Task to carry out: Give back exactly the lines of the material below, starting with the line with "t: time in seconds" and going on through the line with "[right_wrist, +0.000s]".

Records provided START

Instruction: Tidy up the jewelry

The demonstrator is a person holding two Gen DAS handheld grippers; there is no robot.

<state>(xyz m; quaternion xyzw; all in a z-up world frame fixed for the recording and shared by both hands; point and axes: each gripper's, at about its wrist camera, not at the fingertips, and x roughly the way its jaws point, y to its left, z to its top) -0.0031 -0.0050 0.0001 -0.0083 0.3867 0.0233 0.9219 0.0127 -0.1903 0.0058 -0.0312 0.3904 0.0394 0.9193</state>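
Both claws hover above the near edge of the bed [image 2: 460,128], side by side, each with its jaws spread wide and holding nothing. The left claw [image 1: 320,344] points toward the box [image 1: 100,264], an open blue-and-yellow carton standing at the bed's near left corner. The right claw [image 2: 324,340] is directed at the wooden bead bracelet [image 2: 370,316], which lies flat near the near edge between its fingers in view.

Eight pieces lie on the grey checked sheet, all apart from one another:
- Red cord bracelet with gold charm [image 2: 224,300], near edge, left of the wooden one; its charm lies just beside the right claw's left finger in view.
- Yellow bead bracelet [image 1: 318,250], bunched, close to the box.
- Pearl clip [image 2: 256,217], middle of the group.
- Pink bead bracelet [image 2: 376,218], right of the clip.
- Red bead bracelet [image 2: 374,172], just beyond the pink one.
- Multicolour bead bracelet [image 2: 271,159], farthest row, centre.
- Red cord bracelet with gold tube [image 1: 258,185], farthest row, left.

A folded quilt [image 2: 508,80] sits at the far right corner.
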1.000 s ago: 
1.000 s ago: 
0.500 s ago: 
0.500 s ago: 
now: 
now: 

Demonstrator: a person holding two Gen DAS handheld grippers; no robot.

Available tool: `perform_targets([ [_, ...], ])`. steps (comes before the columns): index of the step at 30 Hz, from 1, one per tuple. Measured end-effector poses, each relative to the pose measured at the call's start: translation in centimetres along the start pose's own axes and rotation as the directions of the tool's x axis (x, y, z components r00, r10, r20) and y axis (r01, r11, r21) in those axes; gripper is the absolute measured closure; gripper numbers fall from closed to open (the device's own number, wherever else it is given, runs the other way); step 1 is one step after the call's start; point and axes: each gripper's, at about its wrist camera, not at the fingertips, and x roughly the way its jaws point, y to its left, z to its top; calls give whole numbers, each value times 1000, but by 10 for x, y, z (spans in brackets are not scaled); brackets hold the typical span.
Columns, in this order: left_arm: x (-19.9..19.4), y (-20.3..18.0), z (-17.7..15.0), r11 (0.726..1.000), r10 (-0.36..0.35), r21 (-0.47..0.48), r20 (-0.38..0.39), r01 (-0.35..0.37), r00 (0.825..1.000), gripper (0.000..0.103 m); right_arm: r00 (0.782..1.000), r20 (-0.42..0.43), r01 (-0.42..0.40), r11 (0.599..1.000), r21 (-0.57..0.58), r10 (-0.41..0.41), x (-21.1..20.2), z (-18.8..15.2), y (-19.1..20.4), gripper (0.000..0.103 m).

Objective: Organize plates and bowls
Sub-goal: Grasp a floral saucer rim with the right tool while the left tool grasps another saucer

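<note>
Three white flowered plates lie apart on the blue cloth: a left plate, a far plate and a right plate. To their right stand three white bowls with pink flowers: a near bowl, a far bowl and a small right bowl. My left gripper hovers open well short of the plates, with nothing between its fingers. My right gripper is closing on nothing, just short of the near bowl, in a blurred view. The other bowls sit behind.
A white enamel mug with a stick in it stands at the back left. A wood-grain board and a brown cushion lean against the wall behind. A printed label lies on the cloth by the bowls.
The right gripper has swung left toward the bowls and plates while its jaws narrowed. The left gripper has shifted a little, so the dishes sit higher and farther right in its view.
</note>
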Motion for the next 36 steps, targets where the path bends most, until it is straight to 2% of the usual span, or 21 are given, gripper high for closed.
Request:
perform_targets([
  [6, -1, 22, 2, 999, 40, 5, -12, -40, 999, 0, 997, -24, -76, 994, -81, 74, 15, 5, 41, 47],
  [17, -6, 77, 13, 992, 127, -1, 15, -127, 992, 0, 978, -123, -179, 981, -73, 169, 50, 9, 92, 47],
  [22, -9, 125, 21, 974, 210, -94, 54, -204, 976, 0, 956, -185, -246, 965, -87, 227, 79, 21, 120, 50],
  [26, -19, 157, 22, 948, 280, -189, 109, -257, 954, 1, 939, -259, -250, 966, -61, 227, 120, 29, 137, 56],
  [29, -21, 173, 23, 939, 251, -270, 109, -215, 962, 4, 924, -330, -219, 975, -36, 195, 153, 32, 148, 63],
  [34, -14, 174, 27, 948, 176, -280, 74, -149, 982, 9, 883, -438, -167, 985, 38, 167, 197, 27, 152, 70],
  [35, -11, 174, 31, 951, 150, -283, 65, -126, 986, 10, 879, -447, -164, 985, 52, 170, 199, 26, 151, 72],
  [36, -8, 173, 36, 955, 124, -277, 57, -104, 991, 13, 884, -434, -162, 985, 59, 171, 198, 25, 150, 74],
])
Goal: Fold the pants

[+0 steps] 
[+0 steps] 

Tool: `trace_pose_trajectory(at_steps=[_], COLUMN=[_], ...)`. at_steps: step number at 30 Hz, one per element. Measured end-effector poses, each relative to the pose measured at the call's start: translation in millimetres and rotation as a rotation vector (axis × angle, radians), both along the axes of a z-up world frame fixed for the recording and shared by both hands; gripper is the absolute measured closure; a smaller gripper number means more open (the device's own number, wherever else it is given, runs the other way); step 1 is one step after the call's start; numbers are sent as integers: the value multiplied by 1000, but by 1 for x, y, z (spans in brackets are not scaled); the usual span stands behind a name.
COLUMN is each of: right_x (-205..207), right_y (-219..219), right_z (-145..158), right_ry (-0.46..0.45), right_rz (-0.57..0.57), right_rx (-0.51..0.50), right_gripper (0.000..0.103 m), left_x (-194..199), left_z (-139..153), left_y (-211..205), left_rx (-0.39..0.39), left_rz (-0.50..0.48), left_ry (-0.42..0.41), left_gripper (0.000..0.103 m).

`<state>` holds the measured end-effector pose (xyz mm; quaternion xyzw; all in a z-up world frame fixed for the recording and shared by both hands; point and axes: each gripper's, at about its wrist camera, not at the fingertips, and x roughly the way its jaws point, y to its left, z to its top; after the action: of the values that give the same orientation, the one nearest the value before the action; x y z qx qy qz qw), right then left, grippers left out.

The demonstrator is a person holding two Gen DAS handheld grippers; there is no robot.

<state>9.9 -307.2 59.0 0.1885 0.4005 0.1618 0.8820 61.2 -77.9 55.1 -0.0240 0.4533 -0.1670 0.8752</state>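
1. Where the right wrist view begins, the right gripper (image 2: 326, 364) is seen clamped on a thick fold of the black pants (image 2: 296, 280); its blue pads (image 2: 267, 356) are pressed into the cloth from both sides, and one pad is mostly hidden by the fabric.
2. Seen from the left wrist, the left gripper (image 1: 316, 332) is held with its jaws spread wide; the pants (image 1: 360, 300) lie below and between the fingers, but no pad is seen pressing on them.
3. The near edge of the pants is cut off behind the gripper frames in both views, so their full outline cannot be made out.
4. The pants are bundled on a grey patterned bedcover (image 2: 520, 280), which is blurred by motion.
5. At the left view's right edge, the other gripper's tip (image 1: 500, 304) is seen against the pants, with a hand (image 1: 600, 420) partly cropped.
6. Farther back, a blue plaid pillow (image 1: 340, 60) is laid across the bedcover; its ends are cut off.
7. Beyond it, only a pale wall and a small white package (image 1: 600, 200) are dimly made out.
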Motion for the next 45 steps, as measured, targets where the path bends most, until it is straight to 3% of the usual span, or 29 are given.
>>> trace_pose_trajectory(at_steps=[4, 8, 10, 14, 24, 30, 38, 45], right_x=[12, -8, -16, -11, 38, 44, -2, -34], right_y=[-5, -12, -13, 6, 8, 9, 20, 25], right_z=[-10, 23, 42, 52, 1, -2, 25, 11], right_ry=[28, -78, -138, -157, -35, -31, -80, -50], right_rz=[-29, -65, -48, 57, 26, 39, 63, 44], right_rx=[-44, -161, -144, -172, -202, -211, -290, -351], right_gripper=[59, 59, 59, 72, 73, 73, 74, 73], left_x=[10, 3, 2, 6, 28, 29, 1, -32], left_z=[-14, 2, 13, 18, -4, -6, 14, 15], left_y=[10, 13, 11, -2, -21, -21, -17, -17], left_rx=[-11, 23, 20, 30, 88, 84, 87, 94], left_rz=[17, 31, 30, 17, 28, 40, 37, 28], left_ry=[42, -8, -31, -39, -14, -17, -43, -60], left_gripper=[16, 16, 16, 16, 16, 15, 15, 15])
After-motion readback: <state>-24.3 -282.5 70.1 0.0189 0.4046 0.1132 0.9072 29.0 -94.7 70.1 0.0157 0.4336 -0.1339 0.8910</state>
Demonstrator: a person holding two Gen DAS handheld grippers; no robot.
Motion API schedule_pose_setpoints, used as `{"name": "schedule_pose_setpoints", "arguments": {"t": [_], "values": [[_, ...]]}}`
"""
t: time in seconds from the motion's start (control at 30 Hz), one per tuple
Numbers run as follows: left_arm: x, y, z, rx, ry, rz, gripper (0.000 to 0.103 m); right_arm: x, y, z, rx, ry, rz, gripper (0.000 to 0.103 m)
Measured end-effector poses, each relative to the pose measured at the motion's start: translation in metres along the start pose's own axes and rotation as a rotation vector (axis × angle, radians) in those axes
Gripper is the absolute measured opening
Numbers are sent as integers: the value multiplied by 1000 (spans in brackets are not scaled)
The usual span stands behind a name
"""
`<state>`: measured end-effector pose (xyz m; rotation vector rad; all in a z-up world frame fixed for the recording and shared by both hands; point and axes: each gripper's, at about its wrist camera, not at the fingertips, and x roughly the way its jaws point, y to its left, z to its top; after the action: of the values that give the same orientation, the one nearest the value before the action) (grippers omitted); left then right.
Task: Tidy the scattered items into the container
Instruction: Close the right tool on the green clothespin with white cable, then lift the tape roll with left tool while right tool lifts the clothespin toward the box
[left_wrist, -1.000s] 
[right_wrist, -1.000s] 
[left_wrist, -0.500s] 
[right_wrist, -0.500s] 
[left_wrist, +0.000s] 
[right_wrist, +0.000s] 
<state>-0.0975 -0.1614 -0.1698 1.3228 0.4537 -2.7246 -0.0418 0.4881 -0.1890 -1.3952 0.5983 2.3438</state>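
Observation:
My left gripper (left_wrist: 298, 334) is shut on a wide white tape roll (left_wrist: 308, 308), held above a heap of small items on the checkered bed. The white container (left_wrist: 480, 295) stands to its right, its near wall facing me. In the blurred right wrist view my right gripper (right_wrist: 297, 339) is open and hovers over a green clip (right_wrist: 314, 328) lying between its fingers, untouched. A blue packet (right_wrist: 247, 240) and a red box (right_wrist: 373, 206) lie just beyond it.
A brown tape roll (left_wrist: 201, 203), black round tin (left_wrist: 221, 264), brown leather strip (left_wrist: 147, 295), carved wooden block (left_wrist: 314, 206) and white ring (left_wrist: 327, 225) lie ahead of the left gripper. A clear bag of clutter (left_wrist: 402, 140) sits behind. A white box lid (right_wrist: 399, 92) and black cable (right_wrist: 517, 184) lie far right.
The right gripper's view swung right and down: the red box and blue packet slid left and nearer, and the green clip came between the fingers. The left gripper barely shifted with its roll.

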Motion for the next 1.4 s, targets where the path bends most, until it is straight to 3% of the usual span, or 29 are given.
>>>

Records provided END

Answer to the exercise:
t: time in seconds from the motion's start (control at 30 Hz), one per tuple
Numbers run as follows: left_arm: x, y, z, rx, ry, rz, gripper (0.000 to 0.103 m); right_arm: x, y, z, rx, ry, rz, gripper (0.000 to 0.103 m)
Measured end-effector poses, each relative to the pose measured at the motion's start: translation in metres along the start pose's own axes and rotation as a rotation vector (axis × angle, radians) in those axes
Gripper is the absolute measured opening
Numbers are sent as integers: the value multiplied by 1000 (spans in brackets are not scaled)
The usual span stands behind a name
"""
`<state>`: measured end-effector pose (xyz m; rotation vector rad; all in a z-up world frame fixed for the recording and shared by both hands; point and axes: each gripper's, at about its wrist camera, not at the fingertips, and x roughly the way its jaws point, y to its left, z to its top; after the action: of the values that give the same orientation, the one nearest the value before the action) (grippers omitted); left then right.
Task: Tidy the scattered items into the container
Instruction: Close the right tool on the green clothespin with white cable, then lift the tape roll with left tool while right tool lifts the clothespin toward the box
[left_wrist, -1.000s] 
[right_wrist, -1.000s] 
[left_wrist, -0.500s] 
[right_wrist, -0.500s] 
[left_wrist, +0.000s] 
[right_wrist, +0.000s] 

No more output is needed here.